#### [What the exercise asks]
In the listing below, find the line that contains "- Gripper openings" and the line that contains "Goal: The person". Quote both and every line between them, exactly, and nothing more.

*** Opening of Data shown ***

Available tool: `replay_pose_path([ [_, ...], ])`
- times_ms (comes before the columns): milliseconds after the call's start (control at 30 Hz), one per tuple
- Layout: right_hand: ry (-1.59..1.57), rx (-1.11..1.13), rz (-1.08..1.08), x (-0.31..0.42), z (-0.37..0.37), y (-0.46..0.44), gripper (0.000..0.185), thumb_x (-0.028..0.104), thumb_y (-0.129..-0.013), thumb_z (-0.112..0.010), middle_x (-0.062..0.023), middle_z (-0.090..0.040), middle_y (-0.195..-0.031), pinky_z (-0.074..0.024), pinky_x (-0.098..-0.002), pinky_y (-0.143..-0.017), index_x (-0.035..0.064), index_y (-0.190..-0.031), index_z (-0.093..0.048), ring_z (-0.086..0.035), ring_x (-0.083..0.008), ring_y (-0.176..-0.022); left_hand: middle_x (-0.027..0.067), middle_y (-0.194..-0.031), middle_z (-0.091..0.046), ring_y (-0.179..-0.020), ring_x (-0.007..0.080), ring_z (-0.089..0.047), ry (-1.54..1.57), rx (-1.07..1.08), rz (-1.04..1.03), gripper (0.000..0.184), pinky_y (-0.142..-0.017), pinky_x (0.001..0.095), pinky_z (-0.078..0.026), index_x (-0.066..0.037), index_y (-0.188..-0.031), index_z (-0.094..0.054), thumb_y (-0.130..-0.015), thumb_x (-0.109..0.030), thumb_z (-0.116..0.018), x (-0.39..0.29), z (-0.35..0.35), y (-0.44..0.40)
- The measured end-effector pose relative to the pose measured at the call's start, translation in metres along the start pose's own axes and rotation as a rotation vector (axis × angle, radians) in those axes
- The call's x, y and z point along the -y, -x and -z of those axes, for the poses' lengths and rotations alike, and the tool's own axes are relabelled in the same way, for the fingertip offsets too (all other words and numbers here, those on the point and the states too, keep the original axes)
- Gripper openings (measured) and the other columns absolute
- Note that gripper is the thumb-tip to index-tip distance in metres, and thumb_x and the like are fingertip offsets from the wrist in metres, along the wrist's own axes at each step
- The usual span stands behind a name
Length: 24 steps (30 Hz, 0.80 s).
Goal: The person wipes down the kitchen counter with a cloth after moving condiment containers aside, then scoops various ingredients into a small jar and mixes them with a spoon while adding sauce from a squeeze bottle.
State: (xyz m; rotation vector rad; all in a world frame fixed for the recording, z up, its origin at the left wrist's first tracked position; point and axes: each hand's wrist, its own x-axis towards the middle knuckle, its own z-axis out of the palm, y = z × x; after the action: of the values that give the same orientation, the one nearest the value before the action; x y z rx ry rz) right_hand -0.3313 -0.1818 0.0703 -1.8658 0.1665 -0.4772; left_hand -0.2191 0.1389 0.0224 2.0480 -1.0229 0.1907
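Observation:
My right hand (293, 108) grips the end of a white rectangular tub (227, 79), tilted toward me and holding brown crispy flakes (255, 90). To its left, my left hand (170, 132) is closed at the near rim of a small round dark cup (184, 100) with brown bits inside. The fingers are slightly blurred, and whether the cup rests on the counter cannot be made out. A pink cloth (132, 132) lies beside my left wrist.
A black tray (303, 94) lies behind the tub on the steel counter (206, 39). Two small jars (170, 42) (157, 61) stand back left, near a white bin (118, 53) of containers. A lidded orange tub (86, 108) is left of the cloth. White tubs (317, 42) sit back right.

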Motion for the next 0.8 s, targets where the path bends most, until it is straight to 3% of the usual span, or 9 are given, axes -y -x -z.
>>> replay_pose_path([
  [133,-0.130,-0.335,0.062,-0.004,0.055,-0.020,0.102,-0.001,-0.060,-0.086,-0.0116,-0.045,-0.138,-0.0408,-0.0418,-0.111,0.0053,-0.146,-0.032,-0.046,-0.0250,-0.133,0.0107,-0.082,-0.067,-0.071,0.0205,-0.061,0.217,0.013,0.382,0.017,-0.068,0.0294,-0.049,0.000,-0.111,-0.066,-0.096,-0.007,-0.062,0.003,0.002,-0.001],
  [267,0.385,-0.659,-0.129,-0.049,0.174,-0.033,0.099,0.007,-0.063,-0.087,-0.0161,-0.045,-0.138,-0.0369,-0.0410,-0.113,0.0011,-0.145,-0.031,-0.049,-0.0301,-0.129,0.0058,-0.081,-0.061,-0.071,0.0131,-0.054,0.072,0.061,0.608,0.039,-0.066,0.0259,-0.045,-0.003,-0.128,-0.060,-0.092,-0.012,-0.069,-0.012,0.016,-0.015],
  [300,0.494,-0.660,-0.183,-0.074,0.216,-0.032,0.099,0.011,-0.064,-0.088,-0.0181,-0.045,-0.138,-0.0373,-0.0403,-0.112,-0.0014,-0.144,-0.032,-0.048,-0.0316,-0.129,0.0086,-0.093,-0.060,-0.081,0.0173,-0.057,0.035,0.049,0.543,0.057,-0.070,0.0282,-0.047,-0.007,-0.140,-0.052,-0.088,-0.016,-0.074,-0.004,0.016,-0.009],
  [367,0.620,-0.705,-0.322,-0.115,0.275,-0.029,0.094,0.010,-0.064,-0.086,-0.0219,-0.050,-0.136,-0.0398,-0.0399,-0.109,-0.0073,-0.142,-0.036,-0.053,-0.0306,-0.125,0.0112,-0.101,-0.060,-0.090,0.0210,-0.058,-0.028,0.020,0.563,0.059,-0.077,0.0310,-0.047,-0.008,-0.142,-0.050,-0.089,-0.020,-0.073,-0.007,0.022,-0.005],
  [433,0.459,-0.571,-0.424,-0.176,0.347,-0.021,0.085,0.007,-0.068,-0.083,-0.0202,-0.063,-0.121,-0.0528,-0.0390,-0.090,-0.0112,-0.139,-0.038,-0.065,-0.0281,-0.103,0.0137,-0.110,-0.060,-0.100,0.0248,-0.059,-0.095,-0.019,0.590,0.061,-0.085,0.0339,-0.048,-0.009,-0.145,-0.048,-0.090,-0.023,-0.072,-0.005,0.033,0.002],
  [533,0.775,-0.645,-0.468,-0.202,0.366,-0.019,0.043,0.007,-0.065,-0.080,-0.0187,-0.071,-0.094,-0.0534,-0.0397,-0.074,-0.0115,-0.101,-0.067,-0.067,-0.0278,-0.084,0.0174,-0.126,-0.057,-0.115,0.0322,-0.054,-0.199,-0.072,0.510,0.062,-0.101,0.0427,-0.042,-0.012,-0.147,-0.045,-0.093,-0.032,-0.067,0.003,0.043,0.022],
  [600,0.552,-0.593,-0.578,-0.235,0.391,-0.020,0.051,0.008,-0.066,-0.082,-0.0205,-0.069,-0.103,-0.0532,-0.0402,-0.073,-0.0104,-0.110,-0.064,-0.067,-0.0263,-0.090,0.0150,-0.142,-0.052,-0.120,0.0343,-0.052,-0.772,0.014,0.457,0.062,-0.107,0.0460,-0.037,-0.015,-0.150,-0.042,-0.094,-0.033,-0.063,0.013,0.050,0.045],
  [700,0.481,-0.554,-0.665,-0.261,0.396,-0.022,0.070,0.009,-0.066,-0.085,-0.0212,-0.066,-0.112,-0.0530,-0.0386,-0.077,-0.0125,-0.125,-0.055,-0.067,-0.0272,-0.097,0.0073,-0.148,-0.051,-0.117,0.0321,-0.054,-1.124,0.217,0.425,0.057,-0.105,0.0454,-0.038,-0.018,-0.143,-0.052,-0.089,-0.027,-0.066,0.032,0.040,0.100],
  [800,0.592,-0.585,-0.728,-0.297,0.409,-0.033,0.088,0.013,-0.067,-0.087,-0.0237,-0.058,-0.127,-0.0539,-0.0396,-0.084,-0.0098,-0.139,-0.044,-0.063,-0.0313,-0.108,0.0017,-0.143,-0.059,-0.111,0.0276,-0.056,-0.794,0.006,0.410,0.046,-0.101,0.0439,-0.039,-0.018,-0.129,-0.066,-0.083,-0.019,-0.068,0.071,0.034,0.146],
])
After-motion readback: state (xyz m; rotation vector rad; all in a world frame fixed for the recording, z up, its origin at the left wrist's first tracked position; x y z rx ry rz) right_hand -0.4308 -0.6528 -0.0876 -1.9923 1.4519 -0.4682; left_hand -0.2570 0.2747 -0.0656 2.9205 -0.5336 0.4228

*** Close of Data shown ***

#### [Solution to this problem]
- Gripper openings (measured) and the other columns absolute
- Note that gripper is the thumb-tip to index-tip distance in metres, and thumb_x and the like are fingertip offsets from the wrist in metres, along the wrist's own axes at each step
- The usual span stands behind a name
Length: 24 steps (30 Hz, 0.80 s).
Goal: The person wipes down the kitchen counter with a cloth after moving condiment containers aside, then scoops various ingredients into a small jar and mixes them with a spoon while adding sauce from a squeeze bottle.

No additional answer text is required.